> Work task: Every line of the listing below should be written out exactly.

> Material provided:
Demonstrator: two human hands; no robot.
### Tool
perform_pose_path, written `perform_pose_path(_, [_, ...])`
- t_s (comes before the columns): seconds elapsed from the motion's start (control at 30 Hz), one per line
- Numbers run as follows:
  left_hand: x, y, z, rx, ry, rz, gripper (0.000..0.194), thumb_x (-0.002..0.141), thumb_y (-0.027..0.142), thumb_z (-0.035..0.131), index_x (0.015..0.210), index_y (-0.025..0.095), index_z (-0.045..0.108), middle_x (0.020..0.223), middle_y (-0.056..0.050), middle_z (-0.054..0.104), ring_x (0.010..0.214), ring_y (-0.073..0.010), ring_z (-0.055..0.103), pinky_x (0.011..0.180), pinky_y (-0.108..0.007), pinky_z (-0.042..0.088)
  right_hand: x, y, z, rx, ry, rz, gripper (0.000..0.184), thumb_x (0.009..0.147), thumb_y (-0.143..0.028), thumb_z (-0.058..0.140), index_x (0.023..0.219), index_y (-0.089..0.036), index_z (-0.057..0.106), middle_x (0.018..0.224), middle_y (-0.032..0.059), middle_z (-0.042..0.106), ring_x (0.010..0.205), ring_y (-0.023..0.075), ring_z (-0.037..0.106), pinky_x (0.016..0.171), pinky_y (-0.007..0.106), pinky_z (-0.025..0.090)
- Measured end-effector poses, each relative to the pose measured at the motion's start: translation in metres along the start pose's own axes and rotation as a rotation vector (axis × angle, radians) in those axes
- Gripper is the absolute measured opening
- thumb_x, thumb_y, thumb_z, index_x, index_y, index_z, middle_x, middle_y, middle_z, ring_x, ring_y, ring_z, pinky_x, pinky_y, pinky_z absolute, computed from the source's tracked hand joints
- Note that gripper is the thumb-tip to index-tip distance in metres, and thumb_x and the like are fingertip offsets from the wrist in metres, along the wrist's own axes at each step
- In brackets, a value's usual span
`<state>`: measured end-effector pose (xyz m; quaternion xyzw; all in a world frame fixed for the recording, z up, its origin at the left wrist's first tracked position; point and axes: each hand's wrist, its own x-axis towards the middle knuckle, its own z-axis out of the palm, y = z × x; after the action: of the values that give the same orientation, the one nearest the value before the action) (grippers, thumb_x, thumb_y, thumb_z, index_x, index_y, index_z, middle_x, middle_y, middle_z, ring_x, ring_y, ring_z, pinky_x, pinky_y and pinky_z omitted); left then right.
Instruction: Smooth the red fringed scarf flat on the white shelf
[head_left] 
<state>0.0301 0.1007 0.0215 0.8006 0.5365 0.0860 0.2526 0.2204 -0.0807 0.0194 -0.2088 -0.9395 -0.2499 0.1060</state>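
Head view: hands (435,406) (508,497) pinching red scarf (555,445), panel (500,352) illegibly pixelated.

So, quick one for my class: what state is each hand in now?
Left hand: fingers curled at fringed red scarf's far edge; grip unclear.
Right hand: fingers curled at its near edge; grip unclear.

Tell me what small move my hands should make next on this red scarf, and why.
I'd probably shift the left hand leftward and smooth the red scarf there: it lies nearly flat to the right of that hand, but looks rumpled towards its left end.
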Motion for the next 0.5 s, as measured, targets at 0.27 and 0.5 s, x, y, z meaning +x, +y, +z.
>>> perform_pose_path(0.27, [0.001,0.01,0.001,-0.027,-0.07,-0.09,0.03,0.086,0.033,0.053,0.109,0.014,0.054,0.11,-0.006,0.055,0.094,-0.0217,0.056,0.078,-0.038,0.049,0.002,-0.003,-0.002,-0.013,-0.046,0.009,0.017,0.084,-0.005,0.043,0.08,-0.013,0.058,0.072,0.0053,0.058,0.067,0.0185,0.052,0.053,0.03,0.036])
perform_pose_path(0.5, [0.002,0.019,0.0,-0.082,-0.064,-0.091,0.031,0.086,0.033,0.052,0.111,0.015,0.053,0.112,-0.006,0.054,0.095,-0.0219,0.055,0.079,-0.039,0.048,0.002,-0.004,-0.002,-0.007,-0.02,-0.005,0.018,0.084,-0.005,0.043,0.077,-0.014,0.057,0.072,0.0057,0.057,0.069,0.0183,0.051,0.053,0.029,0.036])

> Solution:
Demonstrator: two human hands; no robot.
### Tool
perform_pose_path, written `perform_pose_path(_, [_, ...])`
- t_s (comes before the columns): seconds elapsed from the motion's start (control at 30 Hz), one per line
- Numbers run as follows:
  left_hand: x, y, z, rx, ry, rz, gripper (0.000..0.194), thumb_x (-0.002..0.141), thumb_y (-0.027..0.142), thumb_z (-0.035..0.131), index_x (0.015..0.210), index_y (-0.025..0.095), index_z (-0.045..0.108), middle_x (0.020..0.223), middle_y (-0.056..0.050), middle_z (-0.054..0.104), ring_x (0.010..0.214), ring_y (-0.073..0.010), ring_z (-0.055..0.103), pinky_x (0.011..0.180), pinky_y (-0.108..0.007), pinky_z (-0.042..0.088)
  right_hand: x, y, z, rx, ry, rz, gripper (0.000..0.184), thumb_x (0.009..0.147), thumb_y (-0.143..0.028), thumb_z (-0.058..0.140), index_x (0.023..0.219), index_y (-0.089..0.036), index_z (-0.057..0.106), middle_x (0.018..0.224), middle_y (-0.032..0.059), middle_z (-0.042..0.106), ring_x (0.010..0.205), ring_y (-0.023..0.075), ring_z (-0.037..0.106), pinky_x (0.016..0.171), pinky_y (-0.007..0.106), pinky_z (-0.025..0.090)
- Measured end-effector poses, each relative to the pose measured at the motion's start: translation in metres along the start pose's own axes and rotation as a rotation vector (axis × angle, radians) in those axes
- Gripper is the absolute measured opening
- thumb_x, thumb_y, thumb_z, index_x, index_y, index_z, middle_x, middle_y, middle_z, ring_x, ring_y, ring_z, pinky_x, pinky_y, pinky_z absolute, computed from the source's tracked hand joints
- Note that gripper is the thumb-tip to index-tip distance in metres, and thumb_x and the like are fingertip offsets from the wrist in metres, along the wrist's own axes at each step
- In brackets, a value's usual span
`<state>`: measured end-effector pose (xyz m; quaternion xyzw; all in a world frame fixed for the recording, z up, its origin at the left wrist's first tracked position; point and axes: each hand's wrist, its own x-axis towards the middle knuckle, its own z-axis out of the palm, y = z × x; after the action: of the values that give the same orientation, the one nearest the value before the action) (grippers, thumb_x, thumb_y, thumb_z, index_x, index_y, index_z, middle_x, middle_y, middle_z, ring_x, ring_y, ring_z, pinky_x, pinky_y and pinky_z omitted); left then right.
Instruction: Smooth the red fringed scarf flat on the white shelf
[head_left] 
<state>0.0301 0.1007 0.0215 0.8006 0.5365 0.0860 0.2526 0.2204 -0.0807 0.0194 -0.2088 -0.9395 -0.2499 0.1060</state>
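Head view: hands (435,406) (508,497) pinching red scarf (555,445), panel (500,352) illegibly pixelated.

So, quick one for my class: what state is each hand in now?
Left hand: fingers curled at fringed red scarf's far edge; grip unclear.
Right hand: fingers curled at its near edge; grip unclear.

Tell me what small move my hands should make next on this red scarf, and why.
I'd probably shift the left hand leftward and smooth the red scarf there: it lies nearly flat to the right of that hand, but looks rumpled towards its left end.
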Motion for the next 0.5 s, as measured, targets at 0.27 and 0.5 s, x, y, z meaning +x, +y, +z.
>>> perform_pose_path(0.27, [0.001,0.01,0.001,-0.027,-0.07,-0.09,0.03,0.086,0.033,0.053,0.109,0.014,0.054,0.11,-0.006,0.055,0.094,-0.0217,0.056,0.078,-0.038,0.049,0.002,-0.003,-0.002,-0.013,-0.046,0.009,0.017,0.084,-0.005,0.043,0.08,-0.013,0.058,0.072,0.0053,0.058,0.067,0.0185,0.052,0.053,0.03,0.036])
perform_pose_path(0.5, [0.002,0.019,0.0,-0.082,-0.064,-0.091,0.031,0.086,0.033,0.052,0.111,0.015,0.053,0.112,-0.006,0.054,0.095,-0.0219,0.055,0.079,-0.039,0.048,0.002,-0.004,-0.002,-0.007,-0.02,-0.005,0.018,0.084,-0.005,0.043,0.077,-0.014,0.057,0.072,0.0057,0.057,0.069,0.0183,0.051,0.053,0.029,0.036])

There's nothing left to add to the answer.